Read the records that follow and state how many lines hold "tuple", adding nothing else.

※

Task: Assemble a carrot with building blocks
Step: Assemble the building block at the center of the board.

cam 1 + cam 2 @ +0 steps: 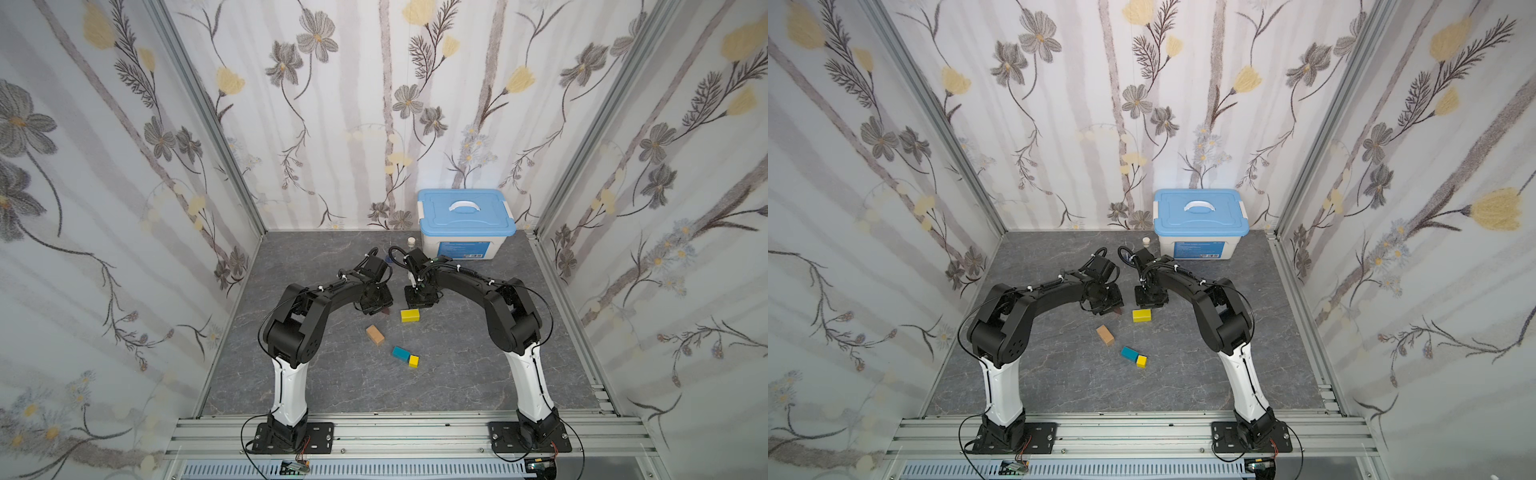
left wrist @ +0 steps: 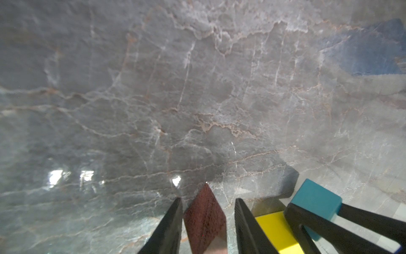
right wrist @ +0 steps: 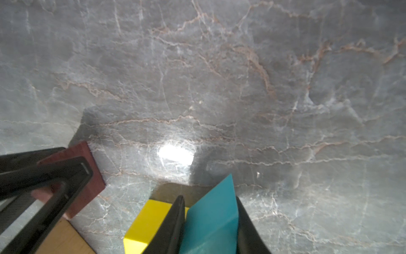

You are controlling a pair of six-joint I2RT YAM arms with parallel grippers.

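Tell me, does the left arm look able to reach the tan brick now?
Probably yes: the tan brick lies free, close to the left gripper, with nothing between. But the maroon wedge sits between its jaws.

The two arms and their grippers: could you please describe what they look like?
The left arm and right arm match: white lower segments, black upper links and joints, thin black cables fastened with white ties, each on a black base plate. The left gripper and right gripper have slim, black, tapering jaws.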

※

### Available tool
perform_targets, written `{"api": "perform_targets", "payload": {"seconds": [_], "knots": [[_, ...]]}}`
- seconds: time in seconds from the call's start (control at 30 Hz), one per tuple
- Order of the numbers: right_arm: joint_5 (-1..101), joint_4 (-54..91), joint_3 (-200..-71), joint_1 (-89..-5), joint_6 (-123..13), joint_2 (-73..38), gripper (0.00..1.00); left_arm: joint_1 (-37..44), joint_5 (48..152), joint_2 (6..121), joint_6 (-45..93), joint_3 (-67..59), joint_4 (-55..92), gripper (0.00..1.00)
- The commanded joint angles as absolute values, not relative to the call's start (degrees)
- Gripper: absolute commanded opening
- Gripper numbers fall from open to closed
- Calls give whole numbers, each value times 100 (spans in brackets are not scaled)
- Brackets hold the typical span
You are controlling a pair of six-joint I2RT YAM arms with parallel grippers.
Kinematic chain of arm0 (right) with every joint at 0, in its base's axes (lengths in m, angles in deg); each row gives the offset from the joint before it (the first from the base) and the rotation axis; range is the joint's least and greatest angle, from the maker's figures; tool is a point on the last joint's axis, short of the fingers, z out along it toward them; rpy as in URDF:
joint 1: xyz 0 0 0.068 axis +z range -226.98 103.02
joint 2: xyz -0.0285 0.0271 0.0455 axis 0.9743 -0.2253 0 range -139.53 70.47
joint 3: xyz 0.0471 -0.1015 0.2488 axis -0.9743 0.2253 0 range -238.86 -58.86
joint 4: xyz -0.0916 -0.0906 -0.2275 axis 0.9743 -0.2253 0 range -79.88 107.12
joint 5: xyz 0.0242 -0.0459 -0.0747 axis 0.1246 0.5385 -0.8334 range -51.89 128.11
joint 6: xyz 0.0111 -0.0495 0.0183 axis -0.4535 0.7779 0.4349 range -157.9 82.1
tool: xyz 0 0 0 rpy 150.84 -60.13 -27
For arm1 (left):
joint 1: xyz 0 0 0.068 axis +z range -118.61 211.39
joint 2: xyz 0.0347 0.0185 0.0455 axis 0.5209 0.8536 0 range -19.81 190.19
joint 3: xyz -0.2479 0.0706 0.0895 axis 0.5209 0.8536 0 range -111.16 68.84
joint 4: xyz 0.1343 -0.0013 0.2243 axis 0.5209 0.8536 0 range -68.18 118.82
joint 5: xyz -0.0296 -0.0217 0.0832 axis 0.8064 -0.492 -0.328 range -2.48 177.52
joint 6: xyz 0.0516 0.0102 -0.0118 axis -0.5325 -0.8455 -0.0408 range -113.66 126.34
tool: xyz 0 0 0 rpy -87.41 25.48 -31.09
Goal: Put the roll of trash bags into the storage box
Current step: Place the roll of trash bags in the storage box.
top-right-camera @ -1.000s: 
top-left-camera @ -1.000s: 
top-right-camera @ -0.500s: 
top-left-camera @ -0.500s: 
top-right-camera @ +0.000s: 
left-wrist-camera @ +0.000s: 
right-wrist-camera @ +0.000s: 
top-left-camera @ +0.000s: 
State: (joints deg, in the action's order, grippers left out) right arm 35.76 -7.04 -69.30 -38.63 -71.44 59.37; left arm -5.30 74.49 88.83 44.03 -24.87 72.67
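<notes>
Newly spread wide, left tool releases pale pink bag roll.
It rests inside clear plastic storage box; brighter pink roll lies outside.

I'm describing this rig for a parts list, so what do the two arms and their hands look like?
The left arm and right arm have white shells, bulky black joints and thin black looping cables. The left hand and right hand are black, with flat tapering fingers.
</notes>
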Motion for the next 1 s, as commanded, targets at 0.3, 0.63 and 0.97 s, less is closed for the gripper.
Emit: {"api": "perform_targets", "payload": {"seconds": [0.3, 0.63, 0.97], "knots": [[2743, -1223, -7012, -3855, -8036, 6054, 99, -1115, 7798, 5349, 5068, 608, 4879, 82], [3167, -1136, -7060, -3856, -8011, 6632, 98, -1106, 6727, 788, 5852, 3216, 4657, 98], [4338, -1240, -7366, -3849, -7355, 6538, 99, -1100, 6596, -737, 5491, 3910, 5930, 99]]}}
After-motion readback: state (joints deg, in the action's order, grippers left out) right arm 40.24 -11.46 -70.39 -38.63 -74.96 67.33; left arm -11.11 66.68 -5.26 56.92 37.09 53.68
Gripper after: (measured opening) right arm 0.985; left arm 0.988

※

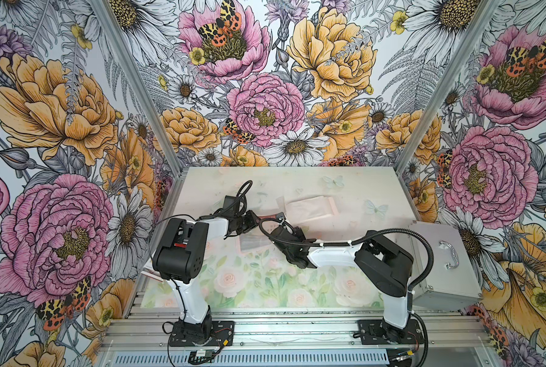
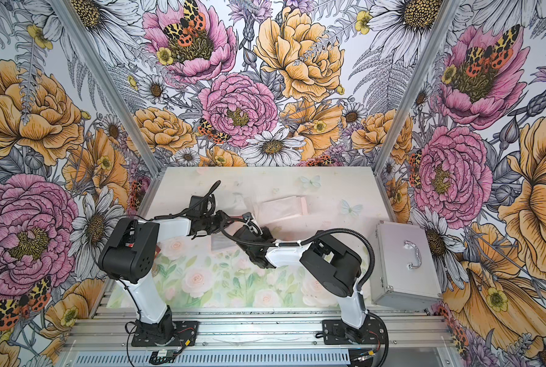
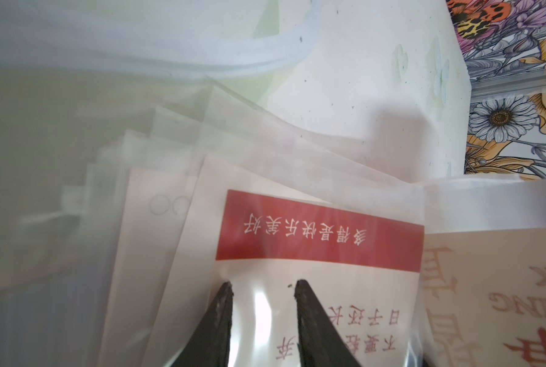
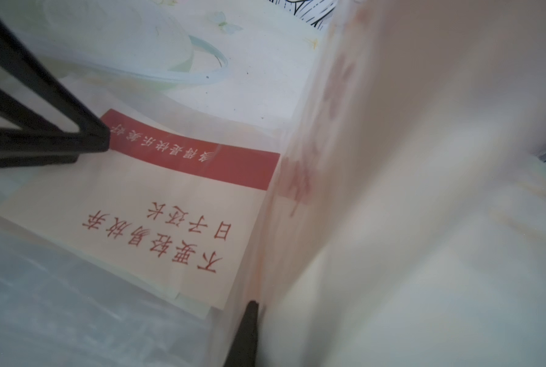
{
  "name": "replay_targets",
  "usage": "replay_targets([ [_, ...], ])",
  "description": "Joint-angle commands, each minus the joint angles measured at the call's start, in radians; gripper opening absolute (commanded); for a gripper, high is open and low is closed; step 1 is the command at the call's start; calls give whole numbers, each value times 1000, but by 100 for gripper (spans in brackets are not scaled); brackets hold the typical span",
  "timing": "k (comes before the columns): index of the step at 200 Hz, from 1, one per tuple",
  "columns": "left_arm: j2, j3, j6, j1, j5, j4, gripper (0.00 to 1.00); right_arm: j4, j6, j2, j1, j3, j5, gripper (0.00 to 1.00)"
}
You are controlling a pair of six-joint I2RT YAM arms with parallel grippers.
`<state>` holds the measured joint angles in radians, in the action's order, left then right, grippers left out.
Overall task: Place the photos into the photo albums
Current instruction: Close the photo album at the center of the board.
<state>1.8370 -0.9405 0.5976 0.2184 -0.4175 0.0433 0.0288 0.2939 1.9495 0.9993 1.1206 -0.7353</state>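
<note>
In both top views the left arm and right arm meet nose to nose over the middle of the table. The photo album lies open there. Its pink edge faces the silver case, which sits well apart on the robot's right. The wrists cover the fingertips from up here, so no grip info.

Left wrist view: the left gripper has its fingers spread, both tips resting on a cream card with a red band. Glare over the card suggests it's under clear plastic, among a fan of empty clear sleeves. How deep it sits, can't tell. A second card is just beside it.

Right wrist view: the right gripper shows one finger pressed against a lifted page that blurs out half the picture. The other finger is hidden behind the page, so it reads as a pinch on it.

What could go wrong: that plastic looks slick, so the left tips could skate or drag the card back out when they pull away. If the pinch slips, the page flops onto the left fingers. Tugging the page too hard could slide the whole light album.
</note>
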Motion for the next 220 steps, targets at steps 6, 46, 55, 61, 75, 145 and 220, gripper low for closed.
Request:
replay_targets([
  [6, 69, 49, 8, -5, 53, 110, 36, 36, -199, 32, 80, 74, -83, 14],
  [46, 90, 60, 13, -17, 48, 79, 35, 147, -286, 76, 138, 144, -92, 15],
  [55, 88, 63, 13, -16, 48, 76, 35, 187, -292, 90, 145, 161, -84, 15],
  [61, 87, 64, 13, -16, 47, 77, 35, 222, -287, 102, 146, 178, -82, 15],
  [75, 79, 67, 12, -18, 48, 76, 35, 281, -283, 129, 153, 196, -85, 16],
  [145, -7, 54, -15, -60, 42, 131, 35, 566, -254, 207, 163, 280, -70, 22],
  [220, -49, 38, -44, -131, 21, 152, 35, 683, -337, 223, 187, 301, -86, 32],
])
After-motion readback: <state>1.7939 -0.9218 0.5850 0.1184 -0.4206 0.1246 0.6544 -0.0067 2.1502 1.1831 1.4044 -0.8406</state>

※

**Exercise answer**
2